The LWSD Mk 2 Mod 0 was developed by Northrop Grumman for the US Navy as part of the Solid-State Laser Technology Maturation (SSL-TM) program and is a 150-kilowatt class laser weapon.

US Navy-Laser weapon
USS Portland conducts a test of a high-energy laser weapon system in the Gulf of Aden, on December 14, 2021. (US Navy photo)

“By conducting advanced at sea tests against UAVs and small crafts, we will gain valuable information on the capabilities of the Solid State Laser Weapons System Demonstrator against potential threats,”, Capt. Karrey Sanders, the previous commanding officer was quoted as saying by Business Insider. “With this new advanced capability, we are redefining war at sea for the Navy.”

In 2018, UAE officials shared video footage of a drone boat claiming Iranian equipment was used in the boat’s guidance system. A hat was also visible in the background of one picture displaying the symbol of Iran’s paramilitary Revolutionary Guard. However, Iran expectedly rejected the accusations.

Laser Weapons – Game Changer?

Laser weapons are gaining tremendous importance especially after the global ‘drone menace’ has increased and can change the course of the battle as seen during the Armenia-Azerbaijan war.

Lasers provide the massive advantage of speed, stealth, precision and also a “virtually infinite magazine”. They also prove to be more cost-efficient due to their low ‘cost per shot’.

While laser weapons do not have the “kinetic pushback” effect, even a weak laser is beam could possibly disrupt the hostile missiles with great precision. Powerful laser weapons can further decimate a missile’s flight control fins and can also thermally trigger their warheads.

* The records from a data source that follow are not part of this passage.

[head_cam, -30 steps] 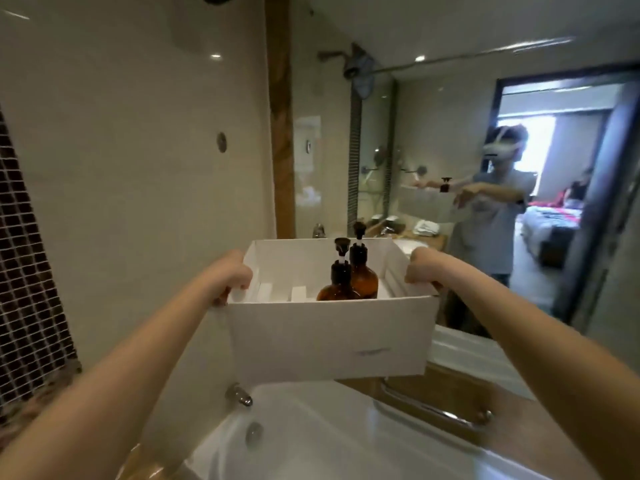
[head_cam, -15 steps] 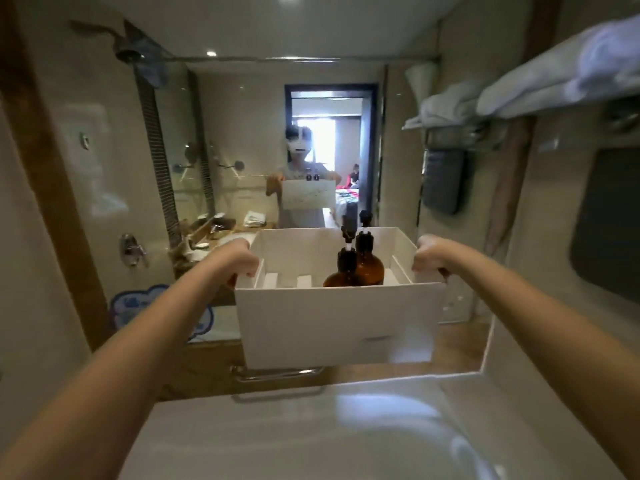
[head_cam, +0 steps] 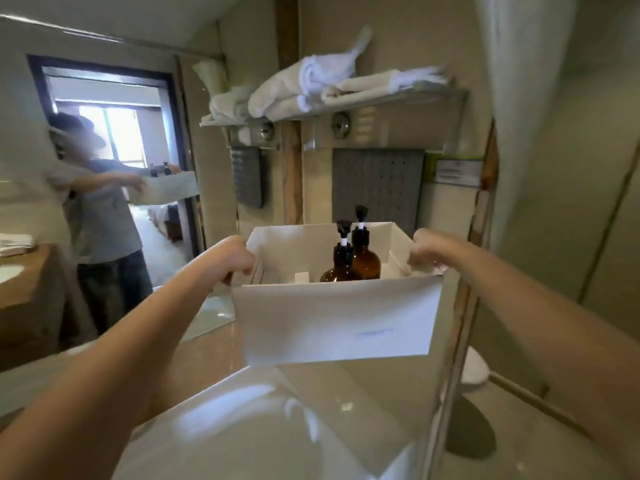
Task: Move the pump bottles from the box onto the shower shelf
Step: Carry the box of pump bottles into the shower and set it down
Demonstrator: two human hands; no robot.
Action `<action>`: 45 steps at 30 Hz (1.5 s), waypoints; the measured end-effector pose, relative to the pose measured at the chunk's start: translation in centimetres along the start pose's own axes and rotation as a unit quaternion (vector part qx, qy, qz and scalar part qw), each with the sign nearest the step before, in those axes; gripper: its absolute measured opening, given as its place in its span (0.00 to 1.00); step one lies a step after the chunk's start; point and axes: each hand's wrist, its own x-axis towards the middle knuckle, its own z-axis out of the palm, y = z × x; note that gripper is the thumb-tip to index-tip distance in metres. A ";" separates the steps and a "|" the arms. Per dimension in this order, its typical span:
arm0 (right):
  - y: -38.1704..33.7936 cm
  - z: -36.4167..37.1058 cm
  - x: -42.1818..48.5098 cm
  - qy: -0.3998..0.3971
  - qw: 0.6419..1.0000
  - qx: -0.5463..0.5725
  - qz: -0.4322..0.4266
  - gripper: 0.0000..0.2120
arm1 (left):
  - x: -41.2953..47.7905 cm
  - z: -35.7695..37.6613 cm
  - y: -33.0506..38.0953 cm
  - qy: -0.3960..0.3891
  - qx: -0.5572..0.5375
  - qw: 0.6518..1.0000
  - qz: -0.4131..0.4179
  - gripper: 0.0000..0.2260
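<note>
Box first: where is it in the head view? asks my colleague.

It is held up in the air, I answer. It is white, open at the top, and it hangs above the white bathtub. My left hand grips the top edge of its left wall, with the fingers curled over the rim. My right hand grips the right wall in the same way.

And what is inside?

Two brown bottles with black pumps, both upright, in the right part of the box. The nearer pump bottle stands in front. The farther pump bottle is just behind it, a little to the right. I cannot tell if they touch each other. A small white insert stands on the box floor, left of them.

What do you see around?

On the wall ahead, higher than the box, is a metal rack with white towels lying on it. Below the rack hangs a grey panel. At the left, a mirror shows a blurred reflection of the person who holds the box.
</note>
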 end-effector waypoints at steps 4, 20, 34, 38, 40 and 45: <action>8.8 -4.1 -2.7 0.030 0.997 -0.003 0.076 0.05 | -0.2 6.0 7.7 -0.046 0.025 0.997 0.054 0.14; 33.0 -11.7 -16.5 0.124 0.934 0.066 0.328 0.16 | -4.7 26.1 29.8 -0.213 0.039 0.947 0.237 0.13; 36.7 -12.5 -22.8 0.179 0.857 0.046 0.482 0.12 | -4.9 33.3 38.1 -0.256 0.091 0.885 0.378 0.16; 37.1 -12.3 -21.8 0.190 0.850 0.040 0.489 0.13 | -3.9 34.4 39.0 -0.271 0.070 0.873 0.400 0.16; 37.6 -12.2 -21.1 0.189 0.847 0.044 0.495 0.12 | -3.2 34.9 39.4 -0.280 0.066 0.867 0.407 0.16; 39.6 -12.4 -18.8 0.193 0.841 0.070 0.501 0.12 | -1.3 36.2 40.9 -0.306 0.054 0.860 0.404 0.15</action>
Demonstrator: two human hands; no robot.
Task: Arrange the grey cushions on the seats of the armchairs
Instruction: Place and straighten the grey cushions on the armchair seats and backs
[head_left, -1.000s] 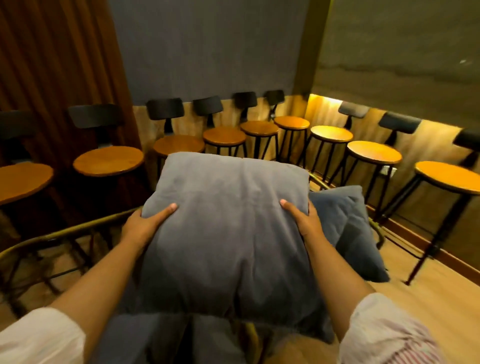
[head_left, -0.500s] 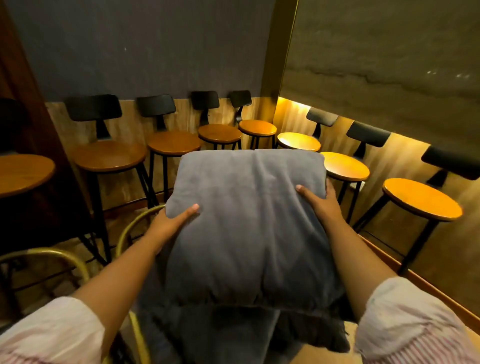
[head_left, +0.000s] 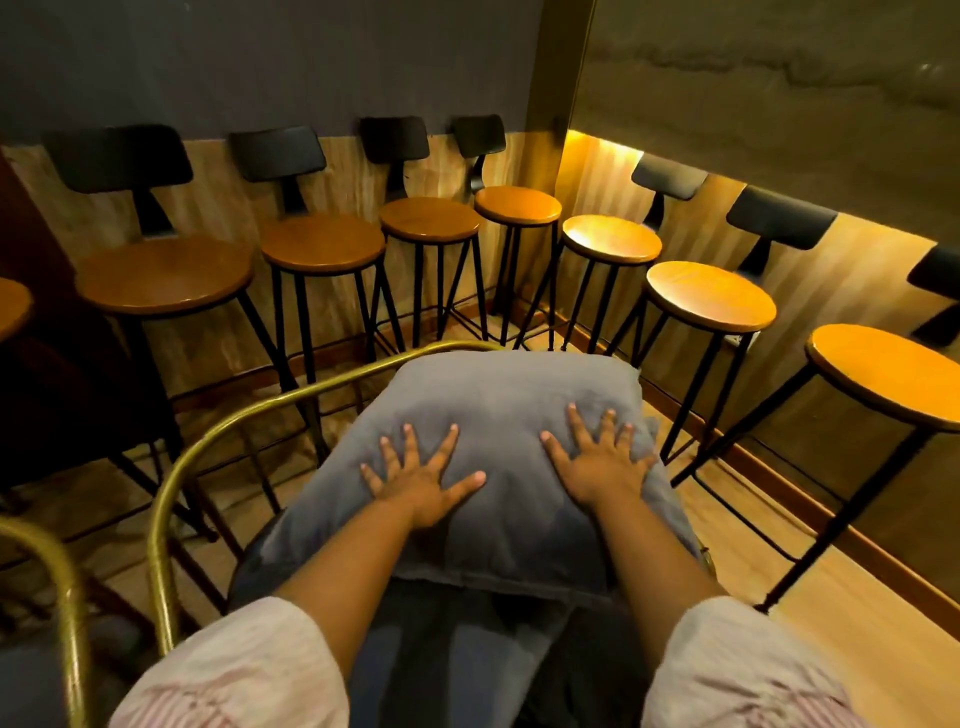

Having laser weapons provides any army with the convenience of not having to transport enormous amounts of ammunition. As the fierce energy of laser weapons comes directly from the systems’ power sources such as generators or batteries, there is no need to carry munitions to places that are sensitive to attacks.

This also reduces the cargo, resulting in less equipment requirement and more stealthy movement of troops.

Such energy weapons are also required for providing a closer layer of defense which is crucial for the penetration of stealth bombers such as the B-2 or the forthcoming B-21 into enemy airspaces.

Currently, the B-2 relies on its stealth for entering the enemy’s defense zones but lacks the required defense systems against missile interceptors which can shoot down the bomber once it is spotted on the radar.

If laser weapons are used in considerable numbers, the current situation where stealth fighters equipped with beyond visual range missiles are favored may change. This is because many missiles are employed to achieve a kill whereas, with laser weapons, one can hardly dodge a beam of laser owing to its high velocity and accuracy.